PROBLEM DESCRIPTION: Give back an exact copy of the lines below, from the first through the line with "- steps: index"; please stop there.

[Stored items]
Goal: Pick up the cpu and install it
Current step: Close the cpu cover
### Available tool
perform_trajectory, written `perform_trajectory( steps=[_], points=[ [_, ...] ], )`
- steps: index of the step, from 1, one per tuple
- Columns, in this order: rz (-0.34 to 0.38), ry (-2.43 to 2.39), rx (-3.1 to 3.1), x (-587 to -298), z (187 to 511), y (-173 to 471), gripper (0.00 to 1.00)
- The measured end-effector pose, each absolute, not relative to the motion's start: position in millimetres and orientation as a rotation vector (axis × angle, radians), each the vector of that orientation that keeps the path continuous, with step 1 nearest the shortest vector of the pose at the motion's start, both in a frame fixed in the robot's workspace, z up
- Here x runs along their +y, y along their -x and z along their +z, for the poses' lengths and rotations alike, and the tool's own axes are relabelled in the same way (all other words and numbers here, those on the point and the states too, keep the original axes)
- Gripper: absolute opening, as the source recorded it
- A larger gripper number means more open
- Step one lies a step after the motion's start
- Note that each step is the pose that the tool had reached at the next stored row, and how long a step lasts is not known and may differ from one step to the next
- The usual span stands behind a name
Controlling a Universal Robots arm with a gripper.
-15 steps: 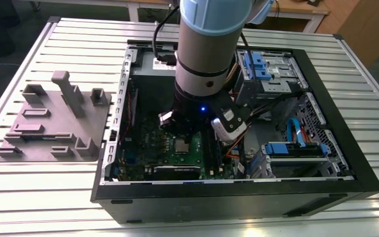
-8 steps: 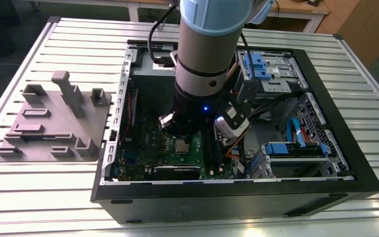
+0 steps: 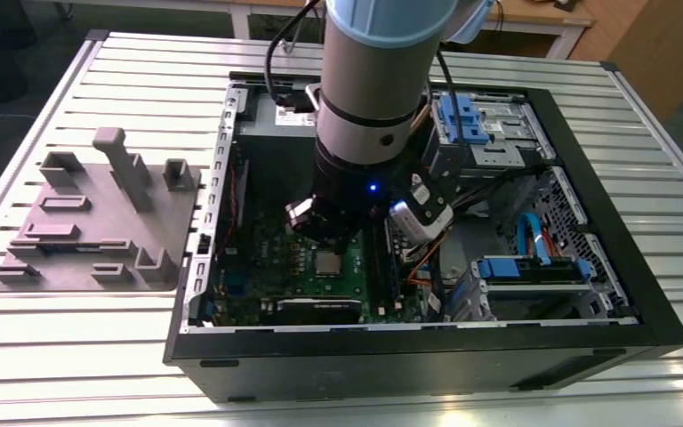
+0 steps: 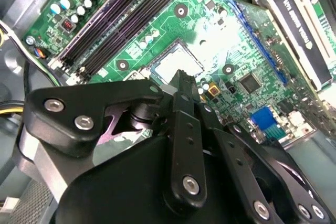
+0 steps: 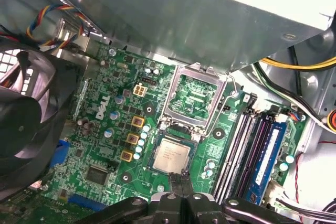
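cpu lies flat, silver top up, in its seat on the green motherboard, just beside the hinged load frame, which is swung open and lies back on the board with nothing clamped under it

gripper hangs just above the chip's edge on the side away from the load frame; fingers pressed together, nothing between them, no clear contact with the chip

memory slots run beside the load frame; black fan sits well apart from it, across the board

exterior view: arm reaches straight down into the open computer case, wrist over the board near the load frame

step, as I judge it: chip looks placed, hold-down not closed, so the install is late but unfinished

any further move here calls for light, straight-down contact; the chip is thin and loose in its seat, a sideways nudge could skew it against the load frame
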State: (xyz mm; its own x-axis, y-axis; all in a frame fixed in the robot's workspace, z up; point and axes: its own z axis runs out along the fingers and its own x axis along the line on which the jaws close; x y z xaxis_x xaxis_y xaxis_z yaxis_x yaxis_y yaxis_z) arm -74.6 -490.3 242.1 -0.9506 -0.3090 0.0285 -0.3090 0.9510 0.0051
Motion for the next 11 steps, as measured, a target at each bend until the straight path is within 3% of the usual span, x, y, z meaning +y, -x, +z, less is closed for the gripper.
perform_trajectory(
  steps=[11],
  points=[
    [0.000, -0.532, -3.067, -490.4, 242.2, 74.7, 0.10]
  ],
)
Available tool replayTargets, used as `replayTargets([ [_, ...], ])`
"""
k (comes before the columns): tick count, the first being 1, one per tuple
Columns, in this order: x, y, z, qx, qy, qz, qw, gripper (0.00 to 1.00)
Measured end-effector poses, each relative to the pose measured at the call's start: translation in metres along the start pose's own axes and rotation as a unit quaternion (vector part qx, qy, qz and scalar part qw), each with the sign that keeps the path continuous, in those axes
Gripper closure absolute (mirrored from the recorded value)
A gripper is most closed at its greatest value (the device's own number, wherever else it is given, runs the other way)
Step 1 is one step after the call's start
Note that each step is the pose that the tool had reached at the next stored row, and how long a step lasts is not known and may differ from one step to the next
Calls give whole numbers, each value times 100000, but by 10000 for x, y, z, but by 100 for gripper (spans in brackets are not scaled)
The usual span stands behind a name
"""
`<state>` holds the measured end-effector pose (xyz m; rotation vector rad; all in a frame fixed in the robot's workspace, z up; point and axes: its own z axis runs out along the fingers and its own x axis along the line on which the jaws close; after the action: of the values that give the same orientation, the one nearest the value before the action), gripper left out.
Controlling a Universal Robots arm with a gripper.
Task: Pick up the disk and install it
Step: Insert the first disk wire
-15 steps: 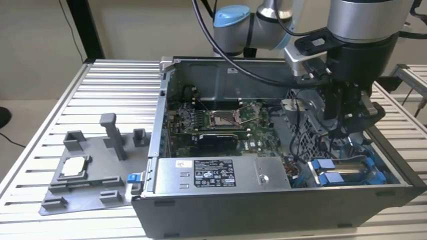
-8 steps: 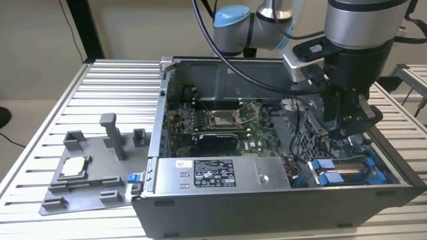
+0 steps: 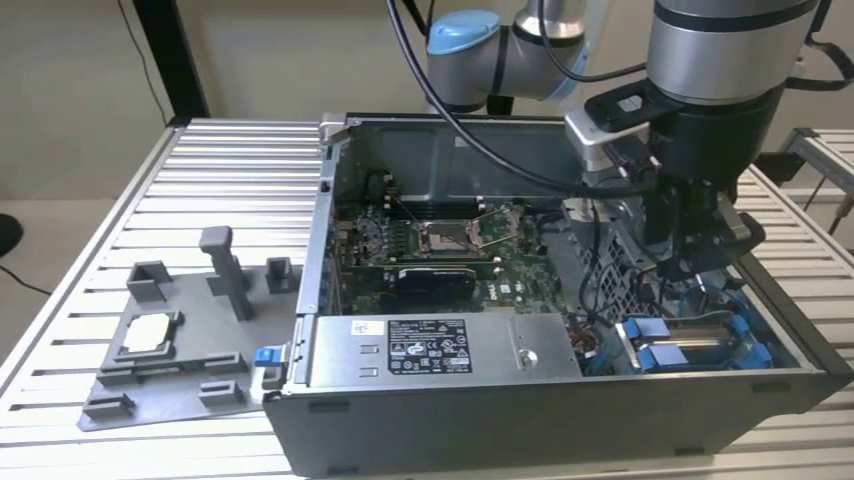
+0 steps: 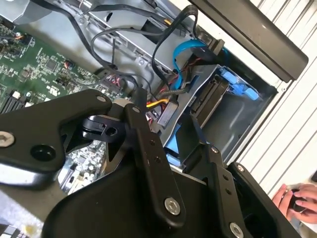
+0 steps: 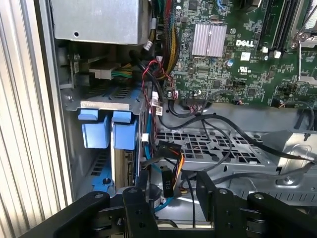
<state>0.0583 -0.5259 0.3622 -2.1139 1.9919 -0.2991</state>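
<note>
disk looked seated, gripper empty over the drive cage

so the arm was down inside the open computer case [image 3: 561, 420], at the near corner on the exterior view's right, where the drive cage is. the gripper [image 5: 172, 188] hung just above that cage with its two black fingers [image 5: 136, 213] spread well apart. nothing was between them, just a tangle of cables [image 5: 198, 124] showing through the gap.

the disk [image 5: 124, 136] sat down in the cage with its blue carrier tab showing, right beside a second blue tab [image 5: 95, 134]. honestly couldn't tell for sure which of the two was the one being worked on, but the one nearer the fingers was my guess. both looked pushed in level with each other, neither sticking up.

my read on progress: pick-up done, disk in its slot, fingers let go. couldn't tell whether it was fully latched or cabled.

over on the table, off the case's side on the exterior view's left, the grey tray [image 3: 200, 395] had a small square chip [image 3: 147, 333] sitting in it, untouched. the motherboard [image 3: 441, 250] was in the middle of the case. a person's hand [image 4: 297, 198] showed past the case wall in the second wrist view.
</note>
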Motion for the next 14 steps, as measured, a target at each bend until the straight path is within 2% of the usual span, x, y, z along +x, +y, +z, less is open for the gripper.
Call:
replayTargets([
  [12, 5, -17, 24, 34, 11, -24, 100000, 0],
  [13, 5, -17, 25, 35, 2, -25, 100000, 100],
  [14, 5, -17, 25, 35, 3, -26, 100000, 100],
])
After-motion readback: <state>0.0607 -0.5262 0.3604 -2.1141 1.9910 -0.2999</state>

FINISHED EXERCISE:
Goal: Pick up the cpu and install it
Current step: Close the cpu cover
### Available tool
perform_trajectory, written `perform_trajectory( steps=[_], points=[ [_, ...] ], )`
- steps: index of the step, from 1, one per tuple

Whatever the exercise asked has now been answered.